研究者は英国の大規模データベースから、平均年齢56歳、73,411人のデータを調べ、7日間連続して加速度計デバイスを装着し、身体活動、活動に消費したエネルギー量、1日あたり座っている時間を測定しました。エネルギー消費量を定量化するために、代謝当量 (MET) が使用されています。
中程度から激しい身体活動とは、少なくとも 3METのエネルギー消費を伴う活動と定義され、ウォーキングや掃除は 3MET、サイクリングなどのより激しい運動は速度にもよりますが、6MET程度です。中程度以上の身体活動でエネルギー消費量が多い人は、少ない人に比べ睡眠障害の発症確率が有意に低かったのです。
いずれの病気も発症しなかった人々の中程度以上の身体活動による1日平均のエネルギー消費量は1キログラムあたり1.22キロジュールであったのに対し、認知症を発症した人々は0.85キロジュール、睡眠障害を発症した人々では0.95キロジュールという結果でした。
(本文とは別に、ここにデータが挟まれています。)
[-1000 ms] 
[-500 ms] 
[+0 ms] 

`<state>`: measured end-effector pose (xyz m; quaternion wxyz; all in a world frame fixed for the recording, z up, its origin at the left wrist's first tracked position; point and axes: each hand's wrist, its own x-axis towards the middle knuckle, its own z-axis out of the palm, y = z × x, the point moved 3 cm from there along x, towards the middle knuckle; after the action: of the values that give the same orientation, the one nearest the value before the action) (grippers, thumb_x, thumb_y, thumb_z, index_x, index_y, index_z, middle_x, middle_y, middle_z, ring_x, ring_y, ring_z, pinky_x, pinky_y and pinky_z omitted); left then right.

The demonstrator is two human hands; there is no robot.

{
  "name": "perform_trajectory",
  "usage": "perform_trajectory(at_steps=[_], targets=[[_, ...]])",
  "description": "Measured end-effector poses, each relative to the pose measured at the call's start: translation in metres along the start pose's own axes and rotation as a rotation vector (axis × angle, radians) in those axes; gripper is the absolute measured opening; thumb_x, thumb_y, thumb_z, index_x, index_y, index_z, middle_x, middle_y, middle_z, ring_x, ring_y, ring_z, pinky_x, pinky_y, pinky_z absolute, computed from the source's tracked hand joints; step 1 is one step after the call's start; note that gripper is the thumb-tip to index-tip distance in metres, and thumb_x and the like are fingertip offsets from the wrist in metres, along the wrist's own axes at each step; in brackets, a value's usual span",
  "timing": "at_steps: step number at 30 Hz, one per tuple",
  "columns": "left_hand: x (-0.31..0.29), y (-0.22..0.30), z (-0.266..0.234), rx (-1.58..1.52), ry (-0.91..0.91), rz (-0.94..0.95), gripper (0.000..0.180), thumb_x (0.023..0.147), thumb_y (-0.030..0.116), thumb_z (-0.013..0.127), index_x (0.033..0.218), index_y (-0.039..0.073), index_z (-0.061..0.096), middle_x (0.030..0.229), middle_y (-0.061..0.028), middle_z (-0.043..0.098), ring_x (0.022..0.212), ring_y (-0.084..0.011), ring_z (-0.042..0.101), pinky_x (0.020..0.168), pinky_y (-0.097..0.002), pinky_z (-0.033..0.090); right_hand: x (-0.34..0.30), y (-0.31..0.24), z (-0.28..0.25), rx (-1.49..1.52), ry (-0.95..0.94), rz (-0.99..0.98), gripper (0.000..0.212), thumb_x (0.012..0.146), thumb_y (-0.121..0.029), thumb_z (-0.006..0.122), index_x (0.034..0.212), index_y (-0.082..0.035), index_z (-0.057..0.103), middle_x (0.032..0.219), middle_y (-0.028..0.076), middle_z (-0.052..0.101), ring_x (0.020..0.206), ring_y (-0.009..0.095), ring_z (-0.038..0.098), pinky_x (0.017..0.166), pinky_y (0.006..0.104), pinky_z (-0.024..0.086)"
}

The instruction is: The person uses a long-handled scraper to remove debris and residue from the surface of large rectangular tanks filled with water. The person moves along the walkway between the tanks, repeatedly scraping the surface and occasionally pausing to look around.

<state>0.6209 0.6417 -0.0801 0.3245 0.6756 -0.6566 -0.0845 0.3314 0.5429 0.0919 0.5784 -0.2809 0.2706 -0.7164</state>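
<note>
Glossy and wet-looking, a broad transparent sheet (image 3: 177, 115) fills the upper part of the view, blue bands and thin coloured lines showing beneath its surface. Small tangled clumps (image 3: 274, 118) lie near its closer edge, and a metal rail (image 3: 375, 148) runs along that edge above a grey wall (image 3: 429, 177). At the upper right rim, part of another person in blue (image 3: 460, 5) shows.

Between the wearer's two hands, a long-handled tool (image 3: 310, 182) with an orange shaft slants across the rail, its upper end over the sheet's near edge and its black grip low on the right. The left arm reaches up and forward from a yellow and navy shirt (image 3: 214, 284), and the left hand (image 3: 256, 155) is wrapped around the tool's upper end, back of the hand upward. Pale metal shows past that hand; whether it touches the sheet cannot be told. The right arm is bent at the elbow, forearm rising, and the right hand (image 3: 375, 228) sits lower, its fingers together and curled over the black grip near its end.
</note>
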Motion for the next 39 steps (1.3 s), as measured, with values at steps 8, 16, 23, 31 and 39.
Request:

そのほか脳卒中を発症した人々では1.02キロジュール、うつ病を発症した人々では1.08キロジュール、不安障害を発症した人々では1.10キロジュールでした。座っている時間が長いほど、いずれかの病気を発症するリスクが高くなり、座っている時間が最も短い人よりも5%から54%も増加します。
これまでの研究の中には、参加者自身の活動レベルを報告してもらうものもありましたが、今回は標本数が多く、活動レベルを客観的に測定できる機器を使用しているため、この結果はリスク要因の評価や、これらの疾患の発症を防ぐための介入策の開発に影響を及ぼすだろうと研究者は述べています。
人々にライフスタイルの変化を促すことで、将来的にこれらの疾患の負担を軽減できる可能性があると考えられます。座っている時間が長く運動不足の人は、生活のなかに運動を取り入れることで、睡眠不足感の軽減や質の向上を感じられる可能性は高いと言えるでしょう。

ただ、運動しなさいと言われても、なかなか長続きしません。継続するためには運動としてではなく、例えば自転車通勤とか、毎日の買い物を少し遠いスーパーまで自転車で出かけるといった形で習慣にしてしまうのが有効です。その点でも、自転車での移動は有効と言えると思います。
疲れてぐっすり眠るというのではありません。3METは徒歩で20分程度、6METは自転車で10分程度です。毎日出かける場所へ自転車で10分なら続けやすいでしょう。それだけのことで睡眠不足感や睡眠の質が向上するなら、やってみようという人は多いのではないでしょうか。
もちろん10分移動すれば大丈夫ということではありません。こうした研究はリスクと確率の話ですから、必ず成果が上がるわけではありません。個人差もあるでしょう。でも、自転車に乗り始めれば楽しいので、もっと時間も伸びるはずです。寝不足感が緩和するか、試してみる価値はありそうです。
◇ 日々の雑感 ◇
ガザ停戦でもアメリカのハマスとの異例の直接交渉にイスラエルが反発、不協和音が生じています。当事者より前に出て取引するのがトランプ大統領の流儀なんでしょうが、ウクライナもガザも果たしてうまくいくのでしょうか。